10 May Tree trimming for Safety and Tree Architecture Development
Tree trimming for Safety and Tree Architecture Development
Tree trimming is one of the major aspects of tree care, not only from the safety angle but also from that of tree architecture development. However trimming of trees and shrubs is definitely not a DIY task and requires the expertise of professionals in the field to carry it out to ones satisfaction. Arborists, often called tree surgeons because of their ability to take care of trees and plants in a scientific manner, are trained in this work. They have great artistic vision and can trim the form of a tree so that it will be in sync with the rest of the greenery of the landscape. However, whatever may be the need, arborists never trim away more than 30% of the living part of a tree at a time since it is through these limbs that it draws its sustenance.
The two main reasons for tree trimming are safety and beautification –
• Safety – This is very important and needs to be handled carefully more so in public places. Trees often grow beyond their estimated height and the top touches overhead wires. Again low hanging limbs block pedestrian pathways below. In both cases trimming of the crown and the lower limbs solves the problem. Trees are also sometimes affected by diseases, fungus and lightning strikes in severe storms. In all such cases, the limbs die and the tree becomes structurally weak. Pruning and trimming the affected parts rejuvenates the tree and there will not be a need to cut it down. Arborists are often called in to conduct safety audit of trees and take necessary action to prevent danger from falling limbs.

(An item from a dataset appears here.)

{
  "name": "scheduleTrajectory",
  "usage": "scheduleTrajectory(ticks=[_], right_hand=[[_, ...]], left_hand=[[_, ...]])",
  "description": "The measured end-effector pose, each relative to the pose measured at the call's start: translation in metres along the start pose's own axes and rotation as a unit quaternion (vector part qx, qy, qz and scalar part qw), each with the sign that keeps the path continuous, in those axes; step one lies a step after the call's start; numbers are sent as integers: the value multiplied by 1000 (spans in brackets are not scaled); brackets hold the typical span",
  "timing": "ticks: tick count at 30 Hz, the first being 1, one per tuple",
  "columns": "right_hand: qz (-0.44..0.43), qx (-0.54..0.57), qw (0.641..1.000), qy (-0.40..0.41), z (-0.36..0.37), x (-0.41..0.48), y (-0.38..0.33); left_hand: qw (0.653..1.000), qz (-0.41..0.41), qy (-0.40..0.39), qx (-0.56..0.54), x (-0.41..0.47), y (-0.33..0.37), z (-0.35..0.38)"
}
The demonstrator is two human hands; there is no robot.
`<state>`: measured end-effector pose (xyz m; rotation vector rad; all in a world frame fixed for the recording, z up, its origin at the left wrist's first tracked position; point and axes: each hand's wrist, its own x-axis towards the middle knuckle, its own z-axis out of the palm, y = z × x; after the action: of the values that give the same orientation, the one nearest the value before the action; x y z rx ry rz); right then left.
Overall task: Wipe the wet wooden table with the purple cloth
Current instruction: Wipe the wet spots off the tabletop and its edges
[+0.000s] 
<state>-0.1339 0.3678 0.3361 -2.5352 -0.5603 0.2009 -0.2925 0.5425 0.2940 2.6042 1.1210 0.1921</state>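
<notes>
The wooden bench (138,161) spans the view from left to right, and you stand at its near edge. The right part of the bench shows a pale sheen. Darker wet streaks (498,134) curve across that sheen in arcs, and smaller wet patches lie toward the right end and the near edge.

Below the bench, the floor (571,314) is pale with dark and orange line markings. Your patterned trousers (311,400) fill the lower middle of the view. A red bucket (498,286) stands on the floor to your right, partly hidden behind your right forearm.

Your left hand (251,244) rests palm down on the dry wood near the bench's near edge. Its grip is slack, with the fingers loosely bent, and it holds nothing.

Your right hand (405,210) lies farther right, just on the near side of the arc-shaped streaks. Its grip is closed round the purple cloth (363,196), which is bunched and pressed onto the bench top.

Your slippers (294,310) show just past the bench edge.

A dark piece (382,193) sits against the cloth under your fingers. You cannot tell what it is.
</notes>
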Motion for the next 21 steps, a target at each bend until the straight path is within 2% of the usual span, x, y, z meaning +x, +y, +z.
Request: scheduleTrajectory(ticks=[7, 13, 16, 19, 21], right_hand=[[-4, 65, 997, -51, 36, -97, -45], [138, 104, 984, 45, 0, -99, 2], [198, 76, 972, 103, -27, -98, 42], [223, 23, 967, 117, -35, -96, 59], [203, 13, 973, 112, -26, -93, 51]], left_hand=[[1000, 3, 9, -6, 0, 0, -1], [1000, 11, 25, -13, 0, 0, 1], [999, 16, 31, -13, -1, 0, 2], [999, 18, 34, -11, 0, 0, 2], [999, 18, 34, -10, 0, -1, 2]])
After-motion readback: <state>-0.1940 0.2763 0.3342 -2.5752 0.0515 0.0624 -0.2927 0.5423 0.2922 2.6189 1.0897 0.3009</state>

• Enhancing structural beauty – Tree trimming of live limbs are undertaken when an overgrown and dense crown cuts off sunlight and air circulation to the lower portions of a tree as well as the surrounding plants and shrubs. Crown lifting, crown thinning and crown reduction are some of the methods carried out for this task. Pruning of young trees periodically gives them the desired shape, form and branch architecture, one that will blend in with the setting of the rest of the garden or landscape. This will also eliminate the need for costly tree maintenance when they are fully grown.
Hence it is seen that selective tree trimming goes a long way in preserving and improving tree life and health as well as enhancing and improving their structural integrity. As Martin Luther King so aptly said, “For in the true nature of things, if we rightly consider, every green tree is far more glorious than if it were made of gold and silver.” It is our responsibility to conserve this nature’s bounty.